> _WHAT THIS TASK INVOLVES_: Within the material below, transcribe exactly the lines from the one holding "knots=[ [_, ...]" through the one holding "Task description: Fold", keeping both ends and skipping the rest.

> _TASK INPUT_:

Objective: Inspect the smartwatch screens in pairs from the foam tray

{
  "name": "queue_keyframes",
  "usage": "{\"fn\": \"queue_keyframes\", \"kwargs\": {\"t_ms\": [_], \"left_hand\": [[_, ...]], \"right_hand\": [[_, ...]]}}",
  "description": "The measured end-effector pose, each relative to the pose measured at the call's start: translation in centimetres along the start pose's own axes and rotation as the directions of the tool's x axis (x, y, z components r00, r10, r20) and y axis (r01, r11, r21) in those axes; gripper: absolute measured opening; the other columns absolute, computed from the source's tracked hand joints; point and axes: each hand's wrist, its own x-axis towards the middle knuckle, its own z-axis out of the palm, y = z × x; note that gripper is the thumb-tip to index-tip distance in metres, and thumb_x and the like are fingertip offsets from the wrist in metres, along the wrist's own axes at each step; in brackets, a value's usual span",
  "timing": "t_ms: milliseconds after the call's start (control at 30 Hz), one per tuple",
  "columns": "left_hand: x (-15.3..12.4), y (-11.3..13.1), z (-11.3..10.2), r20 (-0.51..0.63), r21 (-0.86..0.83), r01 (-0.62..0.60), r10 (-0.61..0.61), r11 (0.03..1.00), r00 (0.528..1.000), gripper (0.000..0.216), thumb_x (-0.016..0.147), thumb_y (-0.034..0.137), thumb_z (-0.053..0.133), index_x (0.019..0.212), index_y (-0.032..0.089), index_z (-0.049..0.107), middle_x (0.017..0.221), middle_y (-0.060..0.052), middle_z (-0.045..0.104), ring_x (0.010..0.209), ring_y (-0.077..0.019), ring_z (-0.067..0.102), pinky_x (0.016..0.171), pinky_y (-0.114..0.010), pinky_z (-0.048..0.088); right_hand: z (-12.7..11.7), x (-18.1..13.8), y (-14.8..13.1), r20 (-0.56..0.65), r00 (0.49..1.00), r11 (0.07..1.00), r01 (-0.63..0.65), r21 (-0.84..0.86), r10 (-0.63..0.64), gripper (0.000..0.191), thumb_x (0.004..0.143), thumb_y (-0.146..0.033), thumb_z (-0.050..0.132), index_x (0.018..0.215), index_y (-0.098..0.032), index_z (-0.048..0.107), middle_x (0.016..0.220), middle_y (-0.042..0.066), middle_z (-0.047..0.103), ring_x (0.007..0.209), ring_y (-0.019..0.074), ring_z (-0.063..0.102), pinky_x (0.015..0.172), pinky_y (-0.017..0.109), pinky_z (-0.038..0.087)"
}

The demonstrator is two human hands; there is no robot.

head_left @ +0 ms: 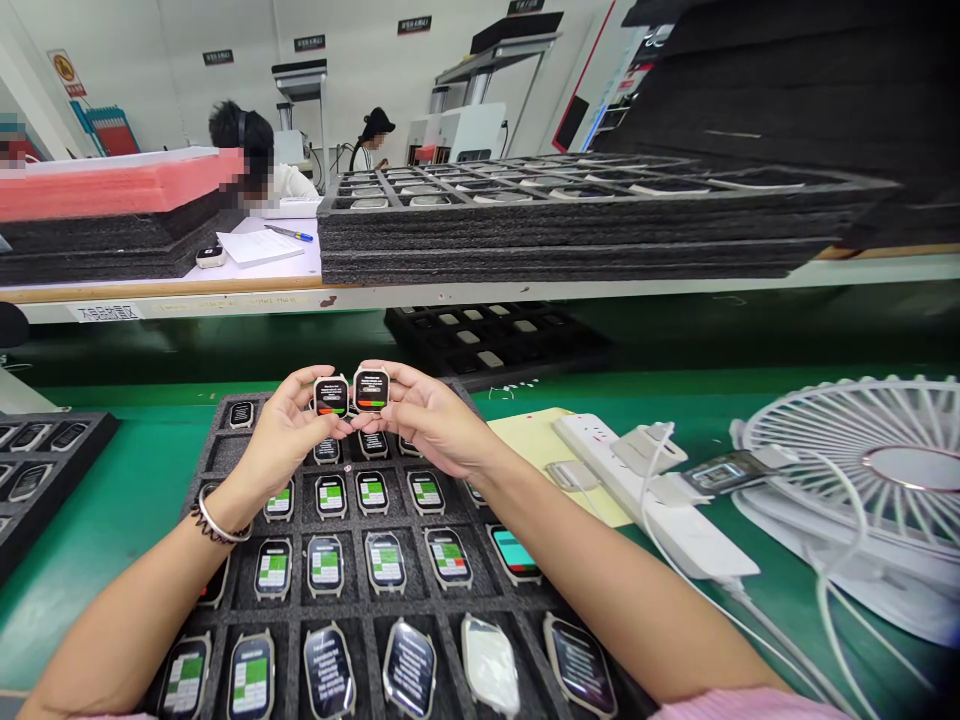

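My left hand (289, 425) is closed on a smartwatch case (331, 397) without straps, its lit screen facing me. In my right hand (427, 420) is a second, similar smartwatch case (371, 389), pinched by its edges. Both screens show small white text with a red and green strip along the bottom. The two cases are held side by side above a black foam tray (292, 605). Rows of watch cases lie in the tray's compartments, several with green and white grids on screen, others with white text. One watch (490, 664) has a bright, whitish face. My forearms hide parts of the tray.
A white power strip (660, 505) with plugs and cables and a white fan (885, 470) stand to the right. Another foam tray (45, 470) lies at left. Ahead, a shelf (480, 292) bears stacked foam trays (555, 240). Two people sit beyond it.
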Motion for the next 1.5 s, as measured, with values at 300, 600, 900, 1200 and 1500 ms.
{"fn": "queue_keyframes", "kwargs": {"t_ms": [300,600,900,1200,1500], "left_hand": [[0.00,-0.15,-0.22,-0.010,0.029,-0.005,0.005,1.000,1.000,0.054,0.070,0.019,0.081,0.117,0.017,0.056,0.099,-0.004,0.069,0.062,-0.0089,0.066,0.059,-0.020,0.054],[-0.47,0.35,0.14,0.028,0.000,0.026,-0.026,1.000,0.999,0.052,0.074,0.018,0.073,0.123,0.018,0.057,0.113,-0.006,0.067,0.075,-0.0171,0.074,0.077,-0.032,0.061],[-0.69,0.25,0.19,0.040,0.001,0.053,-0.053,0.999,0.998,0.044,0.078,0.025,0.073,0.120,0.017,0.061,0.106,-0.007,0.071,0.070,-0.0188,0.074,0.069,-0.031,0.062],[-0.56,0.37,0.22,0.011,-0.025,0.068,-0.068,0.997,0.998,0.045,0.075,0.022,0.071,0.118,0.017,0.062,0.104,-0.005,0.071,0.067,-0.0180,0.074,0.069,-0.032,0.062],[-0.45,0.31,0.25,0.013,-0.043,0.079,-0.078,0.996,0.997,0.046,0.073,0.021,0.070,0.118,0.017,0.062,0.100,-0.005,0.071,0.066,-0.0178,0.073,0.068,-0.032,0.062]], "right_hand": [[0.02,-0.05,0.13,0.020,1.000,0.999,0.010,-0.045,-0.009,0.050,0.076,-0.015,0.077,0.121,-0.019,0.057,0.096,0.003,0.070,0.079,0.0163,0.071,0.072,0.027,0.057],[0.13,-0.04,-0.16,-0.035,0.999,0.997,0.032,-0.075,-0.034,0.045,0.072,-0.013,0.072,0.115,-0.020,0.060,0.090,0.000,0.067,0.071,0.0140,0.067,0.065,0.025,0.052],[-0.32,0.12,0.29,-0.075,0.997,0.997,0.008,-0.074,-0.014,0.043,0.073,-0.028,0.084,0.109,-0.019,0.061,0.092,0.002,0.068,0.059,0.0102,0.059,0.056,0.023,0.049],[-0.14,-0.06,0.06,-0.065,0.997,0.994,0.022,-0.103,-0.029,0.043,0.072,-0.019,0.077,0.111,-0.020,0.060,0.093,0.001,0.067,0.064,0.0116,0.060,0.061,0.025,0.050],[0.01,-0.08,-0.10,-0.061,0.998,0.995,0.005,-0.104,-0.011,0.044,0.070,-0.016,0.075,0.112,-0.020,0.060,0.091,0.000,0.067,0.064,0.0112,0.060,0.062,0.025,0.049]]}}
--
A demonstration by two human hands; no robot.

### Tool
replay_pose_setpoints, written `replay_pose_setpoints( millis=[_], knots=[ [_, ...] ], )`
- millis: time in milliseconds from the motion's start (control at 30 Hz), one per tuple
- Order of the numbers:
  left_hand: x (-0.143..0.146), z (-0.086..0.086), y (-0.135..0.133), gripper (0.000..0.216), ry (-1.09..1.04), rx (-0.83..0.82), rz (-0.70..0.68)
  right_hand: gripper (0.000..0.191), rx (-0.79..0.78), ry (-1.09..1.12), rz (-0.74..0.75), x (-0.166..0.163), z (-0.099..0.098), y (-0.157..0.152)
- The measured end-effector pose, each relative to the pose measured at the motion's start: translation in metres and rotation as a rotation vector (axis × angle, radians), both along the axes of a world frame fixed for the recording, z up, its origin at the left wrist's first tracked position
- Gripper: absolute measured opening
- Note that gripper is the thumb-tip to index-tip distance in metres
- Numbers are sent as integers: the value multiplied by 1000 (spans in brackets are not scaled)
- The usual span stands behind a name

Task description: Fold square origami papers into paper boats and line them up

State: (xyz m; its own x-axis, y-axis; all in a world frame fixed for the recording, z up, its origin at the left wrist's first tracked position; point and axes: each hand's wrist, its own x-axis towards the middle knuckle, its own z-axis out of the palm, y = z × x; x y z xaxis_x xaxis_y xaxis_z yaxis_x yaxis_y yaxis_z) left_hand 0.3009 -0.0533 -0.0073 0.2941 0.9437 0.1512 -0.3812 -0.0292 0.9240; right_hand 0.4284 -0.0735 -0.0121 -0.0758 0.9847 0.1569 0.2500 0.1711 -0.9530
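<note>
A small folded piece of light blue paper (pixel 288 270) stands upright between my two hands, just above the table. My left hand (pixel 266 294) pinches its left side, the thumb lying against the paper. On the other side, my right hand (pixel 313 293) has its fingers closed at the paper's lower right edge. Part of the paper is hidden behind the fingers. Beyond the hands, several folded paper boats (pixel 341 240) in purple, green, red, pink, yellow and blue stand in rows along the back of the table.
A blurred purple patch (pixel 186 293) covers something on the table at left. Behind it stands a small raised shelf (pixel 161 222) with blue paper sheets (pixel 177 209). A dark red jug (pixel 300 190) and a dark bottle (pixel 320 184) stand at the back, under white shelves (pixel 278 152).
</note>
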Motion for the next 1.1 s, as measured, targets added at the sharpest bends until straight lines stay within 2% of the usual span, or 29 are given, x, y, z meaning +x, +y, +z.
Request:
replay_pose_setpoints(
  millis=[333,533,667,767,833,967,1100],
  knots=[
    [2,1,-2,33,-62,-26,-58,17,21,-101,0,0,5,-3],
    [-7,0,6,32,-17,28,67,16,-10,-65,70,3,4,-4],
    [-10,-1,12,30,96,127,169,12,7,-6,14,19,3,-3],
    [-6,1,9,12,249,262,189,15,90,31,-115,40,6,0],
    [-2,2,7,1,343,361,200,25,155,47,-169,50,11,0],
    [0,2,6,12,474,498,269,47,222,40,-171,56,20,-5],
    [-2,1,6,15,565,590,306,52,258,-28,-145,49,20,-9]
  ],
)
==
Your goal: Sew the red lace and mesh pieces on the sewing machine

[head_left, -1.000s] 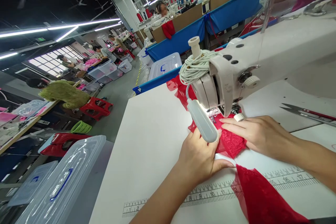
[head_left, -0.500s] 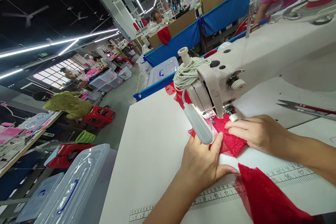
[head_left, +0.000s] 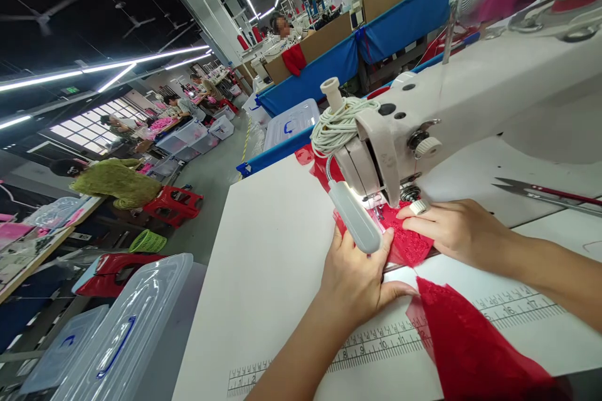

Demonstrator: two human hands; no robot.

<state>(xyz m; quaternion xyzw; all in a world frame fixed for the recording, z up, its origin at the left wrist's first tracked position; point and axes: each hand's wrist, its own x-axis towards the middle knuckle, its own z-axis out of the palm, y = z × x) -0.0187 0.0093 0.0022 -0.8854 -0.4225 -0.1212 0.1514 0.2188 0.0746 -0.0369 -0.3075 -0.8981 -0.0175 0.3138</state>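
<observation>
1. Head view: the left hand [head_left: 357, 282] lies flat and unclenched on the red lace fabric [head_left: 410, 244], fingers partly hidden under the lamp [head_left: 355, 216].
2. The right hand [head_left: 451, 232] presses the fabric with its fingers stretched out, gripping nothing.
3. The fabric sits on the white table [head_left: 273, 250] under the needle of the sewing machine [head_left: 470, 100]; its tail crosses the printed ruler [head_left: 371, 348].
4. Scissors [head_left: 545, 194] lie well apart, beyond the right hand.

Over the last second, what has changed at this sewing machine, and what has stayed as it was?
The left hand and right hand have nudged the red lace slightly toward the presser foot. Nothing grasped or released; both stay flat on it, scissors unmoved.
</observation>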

> _YOUR SOLUTION_:
replay_pose_setpoints, written `replay_pose_setpoints( millis=[_], knots=[ [_, ...] ], )`
- millis: time in milliseconds from the motion's start (control at 30 Hz), one per tuple
- Order of the numbers:
  left_hand: x (-0.143..0.146), z (-0.086..0.086), y (-0.135..0.133), gripper (0.000..0.216), ry (-1.09..1.04), rx (-0.83..0.82), rz (-0.70..0.68)
  right_hand: gripper (0.000..0.191), rx (-0.79..0.78), ry (-1.09..1.12), rz (-0.74..0.75), x (-0.166..0.163), z (-0.099..0.098), y (-0.157..0.152)
- The measured end-effector pose, each relative to the pose measured at the motion's start: translation in metres and rotation as a rotation vector (axis × angle, radians), both along the axes of a world frame fixed for the recording, z up, its origin at the left wrist's first tracked position
- Gripper: absolute measured opening
- Note that gripper is the thumb-tip to index-tip distance in metres
- Numbers are sent as integers: the value multiplied by 1000 (spans in brackets are not scaled)
- The usual span stands behind a name

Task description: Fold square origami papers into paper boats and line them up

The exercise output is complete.